*Instructions for the task*: Every word of the data below has to be copied faithfully.

::::::

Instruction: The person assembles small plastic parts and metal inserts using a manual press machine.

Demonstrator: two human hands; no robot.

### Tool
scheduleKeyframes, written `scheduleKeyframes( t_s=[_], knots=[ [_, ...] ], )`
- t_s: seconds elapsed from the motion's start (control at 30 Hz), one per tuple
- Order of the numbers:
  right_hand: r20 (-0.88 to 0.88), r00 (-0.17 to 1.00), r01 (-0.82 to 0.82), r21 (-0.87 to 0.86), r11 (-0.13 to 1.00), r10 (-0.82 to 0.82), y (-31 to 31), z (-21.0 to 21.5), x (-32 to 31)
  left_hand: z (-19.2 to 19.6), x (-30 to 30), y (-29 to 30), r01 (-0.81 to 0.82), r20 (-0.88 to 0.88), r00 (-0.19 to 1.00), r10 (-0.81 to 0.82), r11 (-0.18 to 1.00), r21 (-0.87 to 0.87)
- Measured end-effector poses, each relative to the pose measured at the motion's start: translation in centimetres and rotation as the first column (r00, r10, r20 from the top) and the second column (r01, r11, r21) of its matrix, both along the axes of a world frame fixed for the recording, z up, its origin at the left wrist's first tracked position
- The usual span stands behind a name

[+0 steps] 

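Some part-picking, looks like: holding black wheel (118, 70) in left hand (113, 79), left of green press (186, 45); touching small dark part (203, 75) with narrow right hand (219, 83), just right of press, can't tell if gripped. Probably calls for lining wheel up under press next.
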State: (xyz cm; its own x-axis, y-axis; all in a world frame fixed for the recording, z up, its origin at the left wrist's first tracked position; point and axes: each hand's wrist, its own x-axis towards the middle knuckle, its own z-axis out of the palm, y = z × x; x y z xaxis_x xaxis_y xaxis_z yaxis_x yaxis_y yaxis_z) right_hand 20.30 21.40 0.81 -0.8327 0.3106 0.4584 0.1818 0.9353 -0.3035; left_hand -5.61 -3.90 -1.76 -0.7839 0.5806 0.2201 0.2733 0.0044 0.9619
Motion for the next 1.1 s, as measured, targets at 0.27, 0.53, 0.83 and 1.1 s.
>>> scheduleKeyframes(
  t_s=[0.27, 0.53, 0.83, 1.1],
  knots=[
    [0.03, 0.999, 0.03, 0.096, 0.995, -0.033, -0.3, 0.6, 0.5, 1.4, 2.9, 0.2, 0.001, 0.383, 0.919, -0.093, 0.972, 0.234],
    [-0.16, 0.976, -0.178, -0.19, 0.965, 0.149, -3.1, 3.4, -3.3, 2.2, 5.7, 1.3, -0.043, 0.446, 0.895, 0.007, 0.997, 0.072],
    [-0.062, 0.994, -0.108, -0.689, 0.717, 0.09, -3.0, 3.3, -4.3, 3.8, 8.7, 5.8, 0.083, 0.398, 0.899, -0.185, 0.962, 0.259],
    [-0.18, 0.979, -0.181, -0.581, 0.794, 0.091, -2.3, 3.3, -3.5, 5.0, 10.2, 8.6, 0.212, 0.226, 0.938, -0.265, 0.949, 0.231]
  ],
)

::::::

*Task result*:
Instruction: The person assembles small plastic parts and metal inserts using a manual press machine.

Demonstrator: two human hands; no robot.

### Tool
scheduleKeyframes, written `scheduleKeyframes( t_s=[_], knots=[ [_, ...] ], )`
- t_s: seconds elapsed from the motion's start (control at 30 Hz), one per tuple
- Order of the numbers:
  right_hand: r20 (-0.88 to 0.88), r00 (-0.17 to 1.00), r01 (-0.82 to 0.82), r21 (-0.87 to 0.86), r11 (-0.13 to 1.00), r10 (-0.82 to 0.82), y (-31 to 31), z (-21.0 to 21.5), x (-32 to 31)
  left_hand: z (-19.2 to 19.6), x (-30 to 30), y (-29 to 30), r01 (-0.81 to 0.82), r20 (-0.88 to 0.88), r00 (-0.19 to 1.00), r10 (-0.81 to 0.82), r11 (-0.18 to 1.00), r21 (-0.87 to 0.87)
- Measured end-effector poses, each relative to the pose measured at the motion's start: translation in centimetres and rotation as the first column (r00, r10, r20 from the top) and the second column (r01, r11, r21) of its matrix, both along the axes of a world frame fixed for the recording, z up, its origin at the left wrist's first tracked position
- The usual span stands behind a name

[+0 steps] 

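Some part-picking, looks like: holding black wheel (118, 70) in left hand (113, 79), left of green press (186, 45); touching small dark part (203, 75) with narrow right hand (219, 83), just right of press, can't tell if gripped. Probably calls for lining wheel up under press next.
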State: (xyz cm; its own x-axis, y-axis; all in a world frame fixed for the recording, z up, its origin at the left wrist's first tracked position; point and axes: each hand's wrist, its own x-axis towards the middle knuckle, its own z-axis out of the palm, y = z × x; x y z xaxis_x xaxis_y xaxis_z yaxis_x yaxis_y yaxis_z) right_hand 20.30 21.40 0.81 -0.8327 0.3106 0.4584 0.1818 0.9353 -0.3035; left_hand -5.61 -3.90 -1.76 -0.7839 0.5806 0.2201 0.2733 0.0044 0.9619
Motion for the next 1.1 s, as measured, targets at 0.27, 0.53, 0.83 and 1.1 s.
>>> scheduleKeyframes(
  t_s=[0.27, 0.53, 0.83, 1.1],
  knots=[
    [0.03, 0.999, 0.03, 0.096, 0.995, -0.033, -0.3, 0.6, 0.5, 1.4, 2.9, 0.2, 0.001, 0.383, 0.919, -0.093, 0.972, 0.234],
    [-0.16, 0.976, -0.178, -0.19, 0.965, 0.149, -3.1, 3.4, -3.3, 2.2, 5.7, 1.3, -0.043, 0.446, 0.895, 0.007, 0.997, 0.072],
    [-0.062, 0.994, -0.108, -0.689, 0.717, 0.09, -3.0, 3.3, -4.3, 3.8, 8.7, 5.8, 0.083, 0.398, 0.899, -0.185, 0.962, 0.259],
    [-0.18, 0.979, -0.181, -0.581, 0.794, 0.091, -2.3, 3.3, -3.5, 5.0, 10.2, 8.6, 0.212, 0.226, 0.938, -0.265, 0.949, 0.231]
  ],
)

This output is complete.